* _Activity_: Return exactly the lines below, starting with the one that has "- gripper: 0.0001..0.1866" and going on through the one that has "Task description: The".

Collected data
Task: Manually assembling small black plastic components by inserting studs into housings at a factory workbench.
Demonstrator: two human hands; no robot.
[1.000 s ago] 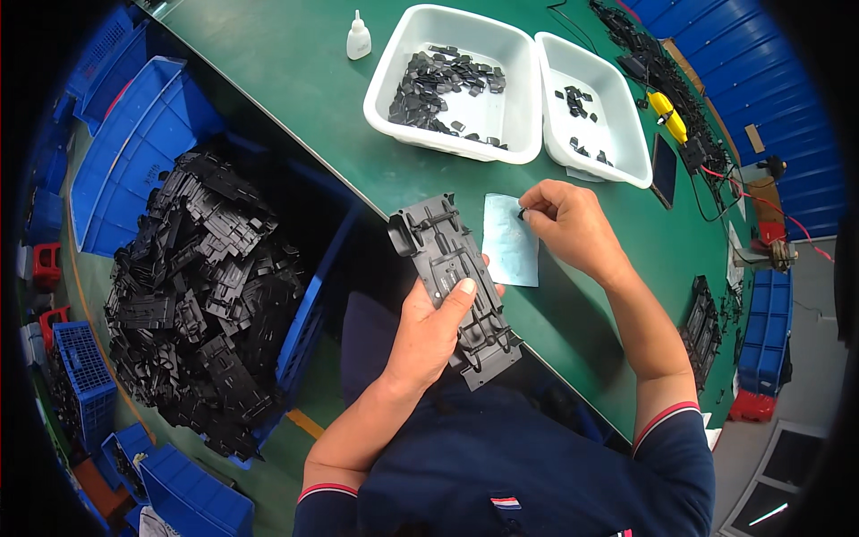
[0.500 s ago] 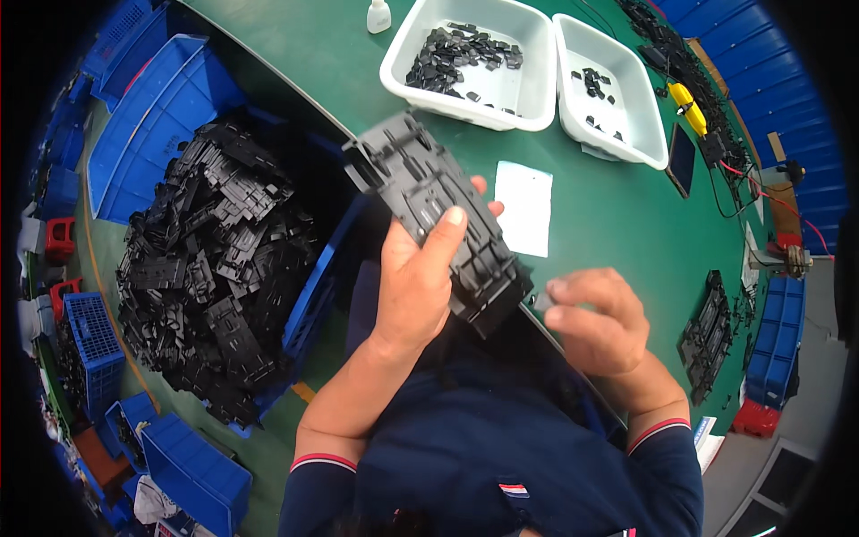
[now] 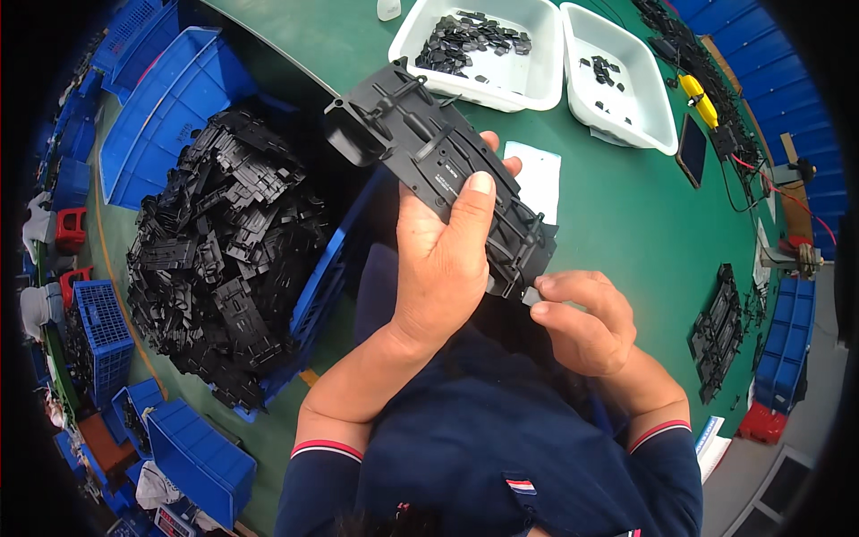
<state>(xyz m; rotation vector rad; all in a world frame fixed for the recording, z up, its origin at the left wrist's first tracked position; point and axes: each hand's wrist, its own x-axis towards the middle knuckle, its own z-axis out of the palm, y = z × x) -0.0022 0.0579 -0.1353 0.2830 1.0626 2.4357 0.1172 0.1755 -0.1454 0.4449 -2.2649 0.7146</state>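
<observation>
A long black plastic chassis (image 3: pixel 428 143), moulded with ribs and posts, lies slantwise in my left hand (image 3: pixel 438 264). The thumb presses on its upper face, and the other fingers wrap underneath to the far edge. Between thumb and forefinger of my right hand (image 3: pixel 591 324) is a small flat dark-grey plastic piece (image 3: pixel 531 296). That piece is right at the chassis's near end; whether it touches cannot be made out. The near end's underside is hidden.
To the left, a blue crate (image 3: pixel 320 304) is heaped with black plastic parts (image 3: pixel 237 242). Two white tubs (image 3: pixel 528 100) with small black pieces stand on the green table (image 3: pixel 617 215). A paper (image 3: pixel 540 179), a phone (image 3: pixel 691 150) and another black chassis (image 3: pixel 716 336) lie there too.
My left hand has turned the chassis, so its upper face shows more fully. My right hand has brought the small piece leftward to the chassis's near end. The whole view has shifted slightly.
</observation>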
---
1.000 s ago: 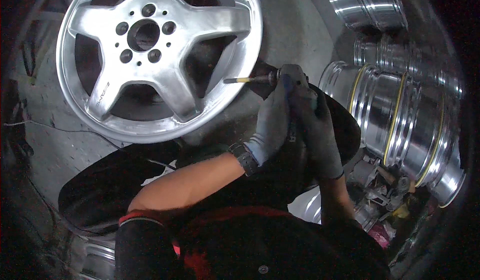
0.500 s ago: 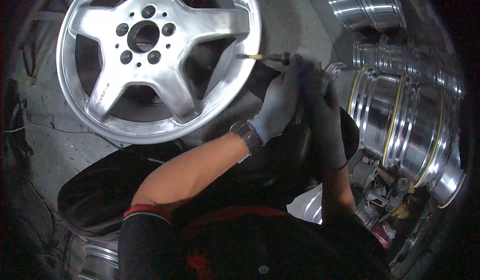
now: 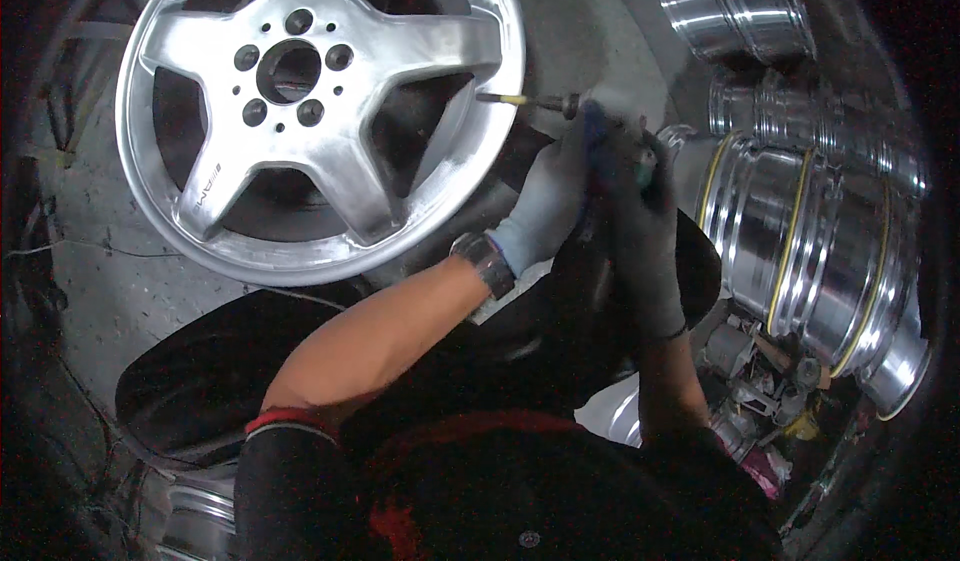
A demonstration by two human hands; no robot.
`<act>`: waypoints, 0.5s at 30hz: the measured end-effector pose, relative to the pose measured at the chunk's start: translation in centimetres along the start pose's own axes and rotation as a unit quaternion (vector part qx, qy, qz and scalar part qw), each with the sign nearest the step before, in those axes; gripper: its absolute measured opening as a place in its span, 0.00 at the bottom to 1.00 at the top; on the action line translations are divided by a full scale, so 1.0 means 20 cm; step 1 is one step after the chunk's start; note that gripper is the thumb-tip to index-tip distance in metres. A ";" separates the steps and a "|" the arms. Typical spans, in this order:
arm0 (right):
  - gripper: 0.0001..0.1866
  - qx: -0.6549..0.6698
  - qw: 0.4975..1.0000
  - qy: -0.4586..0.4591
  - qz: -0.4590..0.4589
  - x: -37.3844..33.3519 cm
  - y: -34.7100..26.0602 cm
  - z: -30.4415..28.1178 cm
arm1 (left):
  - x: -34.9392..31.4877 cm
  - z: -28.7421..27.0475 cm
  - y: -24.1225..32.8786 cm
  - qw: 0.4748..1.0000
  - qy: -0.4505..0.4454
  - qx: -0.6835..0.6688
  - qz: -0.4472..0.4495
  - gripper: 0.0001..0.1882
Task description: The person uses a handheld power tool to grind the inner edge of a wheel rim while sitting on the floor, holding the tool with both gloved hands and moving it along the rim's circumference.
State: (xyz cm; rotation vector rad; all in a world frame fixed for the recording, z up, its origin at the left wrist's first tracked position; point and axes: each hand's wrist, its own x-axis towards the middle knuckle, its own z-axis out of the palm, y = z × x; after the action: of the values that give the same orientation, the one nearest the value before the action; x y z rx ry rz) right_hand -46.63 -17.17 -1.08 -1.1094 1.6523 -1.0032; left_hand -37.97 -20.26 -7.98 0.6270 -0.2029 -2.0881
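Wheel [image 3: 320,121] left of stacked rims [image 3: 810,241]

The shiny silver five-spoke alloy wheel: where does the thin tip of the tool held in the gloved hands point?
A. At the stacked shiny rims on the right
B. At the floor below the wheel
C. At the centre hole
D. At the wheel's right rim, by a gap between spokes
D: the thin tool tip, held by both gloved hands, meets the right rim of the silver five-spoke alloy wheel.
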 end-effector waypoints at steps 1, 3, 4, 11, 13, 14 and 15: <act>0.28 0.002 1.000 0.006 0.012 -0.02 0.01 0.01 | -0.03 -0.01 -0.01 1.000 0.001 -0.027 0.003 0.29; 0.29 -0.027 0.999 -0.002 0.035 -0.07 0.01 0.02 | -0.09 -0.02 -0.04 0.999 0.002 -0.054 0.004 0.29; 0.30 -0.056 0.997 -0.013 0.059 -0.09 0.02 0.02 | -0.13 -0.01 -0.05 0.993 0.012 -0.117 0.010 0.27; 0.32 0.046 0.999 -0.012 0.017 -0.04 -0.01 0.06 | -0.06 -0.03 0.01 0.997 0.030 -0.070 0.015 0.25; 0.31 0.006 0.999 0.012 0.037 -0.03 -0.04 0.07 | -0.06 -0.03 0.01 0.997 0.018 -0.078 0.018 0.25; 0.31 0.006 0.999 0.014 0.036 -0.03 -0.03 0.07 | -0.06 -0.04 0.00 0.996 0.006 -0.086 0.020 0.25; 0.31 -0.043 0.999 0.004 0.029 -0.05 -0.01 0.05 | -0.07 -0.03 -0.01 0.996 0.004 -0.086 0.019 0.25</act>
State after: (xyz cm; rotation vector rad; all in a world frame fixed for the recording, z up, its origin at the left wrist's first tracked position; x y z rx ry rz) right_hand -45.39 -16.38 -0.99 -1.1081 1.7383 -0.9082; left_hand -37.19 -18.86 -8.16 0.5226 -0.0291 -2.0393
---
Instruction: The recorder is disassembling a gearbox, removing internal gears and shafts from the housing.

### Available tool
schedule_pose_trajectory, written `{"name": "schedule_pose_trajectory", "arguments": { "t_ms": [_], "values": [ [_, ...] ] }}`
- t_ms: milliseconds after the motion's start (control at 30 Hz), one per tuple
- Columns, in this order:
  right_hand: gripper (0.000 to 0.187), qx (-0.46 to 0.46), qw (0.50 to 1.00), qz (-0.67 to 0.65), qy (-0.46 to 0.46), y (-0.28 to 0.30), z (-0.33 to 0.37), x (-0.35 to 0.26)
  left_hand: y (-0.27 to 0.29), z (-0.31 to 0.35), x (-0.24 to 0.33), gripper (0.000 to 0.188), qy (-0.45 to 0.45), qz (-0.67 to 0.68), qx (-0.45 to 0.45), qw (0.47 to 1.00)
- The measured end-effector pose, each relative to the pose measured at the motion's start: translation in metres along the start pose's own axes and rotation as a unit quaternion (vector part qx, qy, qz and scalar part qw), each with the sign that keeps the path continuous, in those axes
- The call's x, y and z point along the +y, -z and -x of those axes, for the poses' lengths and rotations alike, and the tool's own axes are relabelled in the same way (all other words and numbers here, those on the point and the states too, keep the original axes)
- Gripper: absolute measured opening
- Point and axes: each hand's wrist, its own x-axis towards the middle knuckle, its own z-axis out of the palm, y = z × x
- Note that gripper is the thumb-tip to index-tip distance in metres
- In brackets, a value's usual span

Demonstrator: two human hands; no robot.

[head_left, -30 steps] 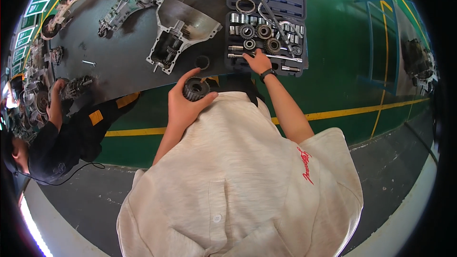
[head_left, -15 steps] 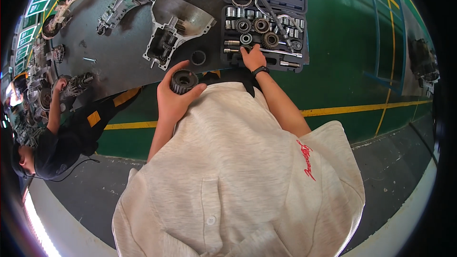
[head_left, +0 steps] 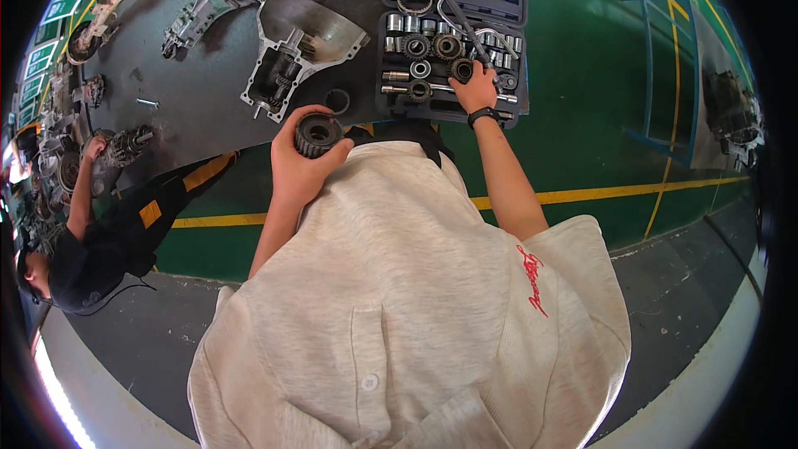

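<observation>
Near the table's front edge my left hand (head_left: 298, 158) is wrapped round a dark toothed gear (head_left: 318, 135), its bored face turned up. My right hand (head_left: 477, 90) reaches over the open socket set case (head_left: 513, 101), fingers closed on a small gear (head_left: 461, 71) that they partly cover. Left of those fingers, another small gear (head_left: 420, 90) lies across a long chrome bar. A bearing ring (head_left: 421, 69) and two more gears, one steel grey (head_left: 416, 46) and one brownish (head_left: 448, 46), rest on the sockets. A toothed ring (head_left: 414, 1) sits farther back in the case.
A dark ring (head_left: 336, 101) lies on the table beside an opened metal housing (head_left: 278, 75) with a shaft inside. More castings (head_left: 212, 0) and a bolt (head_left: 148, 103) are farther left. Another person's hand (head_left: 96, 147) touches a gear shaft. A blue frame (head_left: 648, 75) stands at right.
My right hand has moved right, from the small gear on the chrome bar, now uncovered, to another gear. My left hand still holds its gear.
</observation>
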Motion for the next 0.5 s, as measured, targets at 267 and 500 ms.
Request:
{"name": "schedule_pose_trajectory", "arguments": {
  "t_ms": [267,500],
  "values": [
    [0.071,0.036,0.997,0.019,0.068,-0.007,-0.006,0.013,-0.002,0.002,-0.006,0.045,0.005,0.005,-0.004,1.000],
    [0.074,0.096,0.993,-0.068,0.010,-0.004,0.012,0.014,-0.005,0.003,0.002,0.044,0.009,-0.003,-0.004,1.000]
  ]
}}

* _Exercise output_:
  - gripper: 0.0001..0.1866
  - qx: -0.6549..0.6698
  - qw: 0.4975..1.0000
  - qy: -0.4586..0.4591
  - qz: -0.4590..0.4589
  - x: -37.3844..33.3519 cm
  - y: -34.7100..26.0602 cm
  - z: -30.4415..28.1178 cm
arm1 (left):
  - x: -34.9392..31.4877 cm
  - z: -28.7421..27.0475 cm
  - y: -24.1225..32.8786 cm
  - qw: 0.4748..1.0000
  - qy: -0.4505..0.4454
  - qx: -0.6835..0.6688
  - qz: -0.4472..0.4495
  - gripper: 0.0001..0.1882
Task description: The person uses a handheld power tool to grind the inner edge of a wheel rim while sitting on the floor, holding the tool with both gloved hands and moving it along the rim's circumference.

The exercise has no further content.